Wool and Water in Brooklyn
It was a rainy rainy day Saturday and the laundry pile was in danger of avalanche. Worried that the Board of Health would be stopping by any minute to arrest me for my continued neglect of the housework, I skipped out the front door and hopped on the train to Brooklyn General.
Unlike most everyone I know, I never lived in Brooklyn. I don't quite have the lay of the land there, and I always feel a little like Alice making her way through a familiarly unfamiliar landscape. I wonder how that story would have turned out if Alice had a GPS on her Crackberry like me?
Imagine my surprise when I shook out my umbrella and opened the door at Brooklyn General, and found myself in the "Wool and Water" chapter from Through the Looking Glass:
"Was she in a shop? And was that really -- was it really a sheep that was sitting on the other side of the counter? Rub as she would, she could make nothing more of it: she was in a little dark shop, leaning with her elbows on the counter, and opposite to her was an old Sheep, sitting in an arm-chair, knitting, and every now and then leaving off to look at her through a great pair of spectacles.
`What is it you want to buy?' the Sheep said at last, looking up for a moment from her knitting.
`I don't quite know yet,' Alice said very gently. `I should like to look all round me first, if I might.'
`You may look in front of you, and on both sides, if you like,' said the Sheep; `but you ca'n't look all round you -- unless you've got eyes at the back of your head.'
But these, as it happened, Alice had not got: so she contented herself with turning round, looking at the shelves as she came to them.

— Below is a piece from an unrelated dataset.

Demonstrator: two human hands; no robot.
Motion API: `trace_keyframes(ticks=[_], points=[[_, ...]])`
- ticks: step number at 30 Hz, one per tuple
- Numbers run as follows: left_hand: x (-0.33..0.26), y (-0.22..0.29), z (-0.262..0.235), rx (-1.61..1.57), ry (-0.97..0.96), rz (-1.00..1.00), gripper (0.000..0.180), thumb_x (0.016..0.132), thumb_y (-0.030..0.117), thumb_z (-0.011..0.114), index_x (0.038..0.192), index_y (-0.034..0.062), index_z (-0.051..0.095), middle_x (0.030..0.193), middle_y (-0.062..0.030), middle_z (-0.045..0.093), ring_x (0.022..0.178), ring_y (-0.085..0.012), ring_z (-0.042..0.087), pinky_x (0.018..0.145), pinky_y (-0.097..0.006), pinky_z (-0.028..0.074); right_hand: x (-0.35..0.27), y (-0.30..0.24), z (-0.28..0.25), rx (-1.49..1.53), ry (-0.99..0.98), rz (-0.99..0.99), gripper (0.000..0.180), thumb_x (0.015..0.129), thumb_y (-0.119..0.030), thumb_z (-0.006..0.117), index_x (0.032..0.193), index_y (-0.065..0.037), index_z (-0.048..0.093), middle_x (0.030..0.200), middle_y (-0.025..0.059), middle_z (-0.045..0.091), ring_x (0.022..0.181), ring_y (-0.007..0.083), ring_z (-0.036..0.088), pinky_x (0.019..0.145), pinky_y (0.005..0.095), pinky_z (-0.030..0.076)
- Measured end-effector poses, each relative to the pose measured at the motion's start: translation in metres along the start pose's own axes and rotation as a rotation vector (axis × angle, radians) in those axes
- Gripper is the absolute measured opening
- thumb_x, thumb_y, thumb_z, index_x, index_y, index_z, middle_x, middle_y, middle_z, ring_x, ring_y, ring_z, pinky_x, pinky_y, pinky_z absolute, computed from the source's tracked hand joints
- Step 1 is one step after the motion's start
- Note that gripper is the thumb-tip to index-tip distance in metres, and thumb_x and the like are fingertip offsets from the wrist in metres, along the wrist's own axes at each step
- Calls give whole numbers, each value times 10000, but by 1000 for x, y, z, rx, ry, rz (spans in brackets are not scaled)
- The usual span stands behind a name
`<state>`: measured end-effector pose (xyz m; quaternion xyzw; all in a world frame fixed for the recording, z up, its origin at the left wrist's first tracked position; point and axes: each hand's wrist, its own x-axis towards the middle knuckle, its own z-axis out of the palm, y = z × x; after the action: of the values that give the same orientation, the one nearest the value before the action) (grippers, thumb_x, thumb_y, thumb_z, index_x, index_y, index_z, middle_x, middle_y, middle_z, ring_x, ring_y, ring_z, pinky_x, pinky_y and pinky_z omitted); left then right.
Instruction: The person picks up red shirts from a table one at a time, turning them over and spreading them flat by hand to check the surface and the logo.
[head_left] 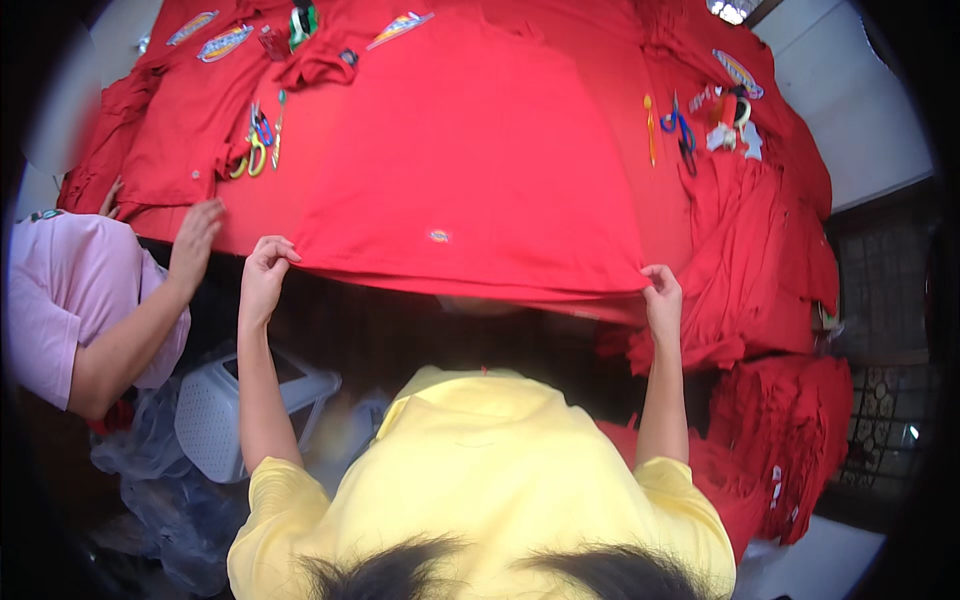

The shop seemed to be full of all manner of curious things -- but the oddest part of it all was that, whenever she looked hard at any shelf, to make out exactly what it had on it, that particular shelf was always quite, empty, though the others round it were crowded as full as they could hold.
`Things flow about so here!' she said at last in a plaintive tone, after she had spent a minute or so in vainly pursuing a large bright thing that looked sometimes like a doll and sometimes like a work-box, and was always in the shelf next above the one she was looking at. `And this one is the most provoking of all -- but I'll tell you what --' she added, as a sudden thought struck her. `I'll follow it up to the very top shelf of all. It'll puzzle it to go through the ceiling, I expect!'
But even this plan failed: the `thing' went through the ceiling as quietly as possible, as if it were quite used to it.
`Are you a child or a teetotum?' the Sheep said, as she took up another pair of needles. `You'll make me giddy soon, if you go on turning round like that.' She was now working with fourteen pairs at once, and Alice couldn't help looking at her in great astonishment.
`How can she knit with so many?' the puzzled child thought to herself. `She gets more and more like a porcupine every minute!'
`Can you row?' the Sheep asked, handing her a pair of knitting-needles as she spoke.
`Yes, a little -- but not on land -- and not with needles --' Alice was beginning to say, when suddenly the needles turned into oars in her hands, and she found they were in a little boat, gliding along between banks: so there was nothing for it but to do her best."
I came to in the PATH station with a lot of yarn! And some ribbon! And buttons! And my Crackberry had run out of batteries! And I couldn't tell you how to get there again if my life depended on it, but I suggest you crawl down your own rabbit hole and find out.